In this study, Dr. Paul Stasiewicz and colleagues developed and piloted a clinical intervention that addresses the problem of negative affect as it relates to alcohol use and alcohol relapse. Currently, negative affect is a component of nearly half of all relapses to alcohol use among men and women in treatment, however no well-developed, empirically-tested, efficacious treatments specifically address the impact of negative affect on relapse. This project will assist individuals in treatment to regulate and cope with negative affective episodes that threaten relapse to alcohol use. Phase one will develop a 12-session treatment manual for Affect Regulation Training (ART) delivered concurrently with a standard 12-session Treatment as Usual (TAU). Phase two will encompass a pilot study of outcomes for individuals participating in ART and TAU compared to individuals who receive TAU and a Health and Lifestyle Supplement (HLS). The long-term objective of this line of research is to make a brief, effective affect regulation intervention available to clinicians to enhance treatments for alcohol dependence. Dr. Stasiewicz’s colleagues on the project included Drs. Clara Bradizza, RIA, Scott Coffey, University of Mississippi’s Department of Psychiatry, and Suzy Bird Gulliver, Boston University’s Department of Psychiatry.
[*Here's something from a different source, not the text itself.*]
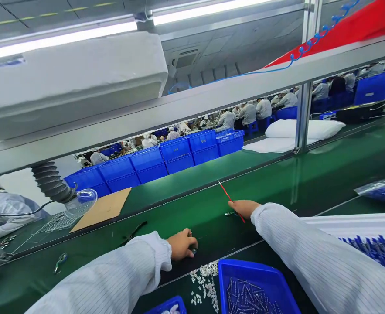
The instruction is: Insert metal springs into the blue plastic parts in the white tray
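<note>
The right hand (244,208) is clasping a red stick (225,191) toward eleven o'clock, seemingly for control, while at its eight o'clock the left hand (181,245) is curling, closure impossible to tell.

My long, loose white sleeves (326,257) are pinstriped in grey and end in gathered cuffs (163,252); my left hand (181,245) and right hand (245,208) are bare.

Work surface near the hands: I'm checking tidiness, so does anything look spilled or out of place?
Possibly: small white pieces lie loose on the work surface near the left hand, scattered beside the larger blue tray. They look odd because the tray's metal parts are contained.
</note>
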The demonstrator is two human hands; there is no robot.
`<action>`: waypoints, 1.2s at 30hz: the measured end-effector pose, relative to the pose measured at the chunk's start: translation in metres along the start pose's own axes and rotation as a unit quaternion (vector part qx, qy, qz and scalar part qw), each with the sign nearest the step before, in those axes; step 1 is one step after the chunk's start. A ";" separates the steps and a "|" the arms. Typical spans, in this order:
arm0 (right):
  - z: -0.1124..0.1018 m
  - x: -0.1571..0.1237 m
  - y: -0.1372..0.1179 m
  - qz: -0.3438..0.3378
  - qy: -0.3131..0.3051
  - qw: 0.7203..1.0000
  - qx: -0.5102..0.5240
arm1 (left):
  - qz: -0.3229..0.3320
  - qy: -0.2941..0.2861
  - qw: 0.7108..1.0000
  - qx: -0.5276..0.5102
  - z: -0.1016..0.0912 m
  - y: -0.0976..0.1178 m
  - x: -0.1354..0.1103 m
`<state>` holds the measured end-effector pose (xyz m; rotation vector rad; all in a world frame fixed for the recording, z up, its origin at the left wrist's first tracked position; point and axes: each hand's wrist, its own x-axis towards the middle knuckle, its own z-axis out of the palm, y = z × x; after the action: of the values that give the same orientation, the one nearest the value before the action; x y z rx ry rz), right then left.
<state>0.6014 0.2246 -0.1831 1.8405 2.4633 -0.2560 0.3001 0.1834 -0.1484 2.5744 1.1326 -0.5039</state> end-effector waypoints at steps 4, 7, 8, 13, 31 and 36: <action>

Funded by a grant of $1,937,729 from NIAAA, 2005-2011.

Relapse Among Severely Mentally Ill Alcohol Abusers

The aims of this research are to look at factors that predict who continues to drink following alcohol and mental health treatment versus those individuals who are able to maintain abstinence from alcohol. We anticipate that some of the important factors affecting these relationships will include the extent and severity of psychiatric symptoms, how long the alcohol problem has existed, how regularly dual-diagnosis treatment is attended, and the types of coping skills project participants have to deal with difficult situations involving alcohol or other drugs. This four-year study will result in a better understanding of the kinds of factors that are most likely to lead to continued problem drinking among severely mentally ill individuals and in turn, help in the design of treatment programs that better meet the needs of this population. Dr. Clara Bradizza's co-investigators are Drs. Gerard Connors and Paul Stasiewicz of RIA and Stephen Maisto, Syracuse University. Funded by a grant of $1,567,083 from NIAAA, 2002-2007.

Contextual Control of Craving for Alcohol

Context has long been known to play a vital role in modulating acquired behavior. This project represented a test of the effect of context on alcohol craving and alcohol cue reactivity in treatment-seeking alcoholics. This research has implications for the development of alternative methods of conducting behavioral cue exposure treatments with the potential to enhance the generalization of treatment effects in the alcoholic's natural environment. Funded by a grant of $687,095 from NIAAA, 1999-2004.

Emotion and Craving in Alcoholics with Comorbid PTSD

Coffey | Stasiewicz

Using an empirically supported behavioral treatment for Posttraumatic Stress Disorder (PTSD), this project examined whether a reduction in negative emotion leads to a reduction in alcohol craving in persons with comorbid PTSD and alcohol dependence (AD). The study was a collaboration across University at Buffalo departments by the Department of Psychiatry’s Scott Coffey, principal investigator and RIA’s Paul Stasiewicz, co-investigator. Funded by NIAAA, 2001-2004.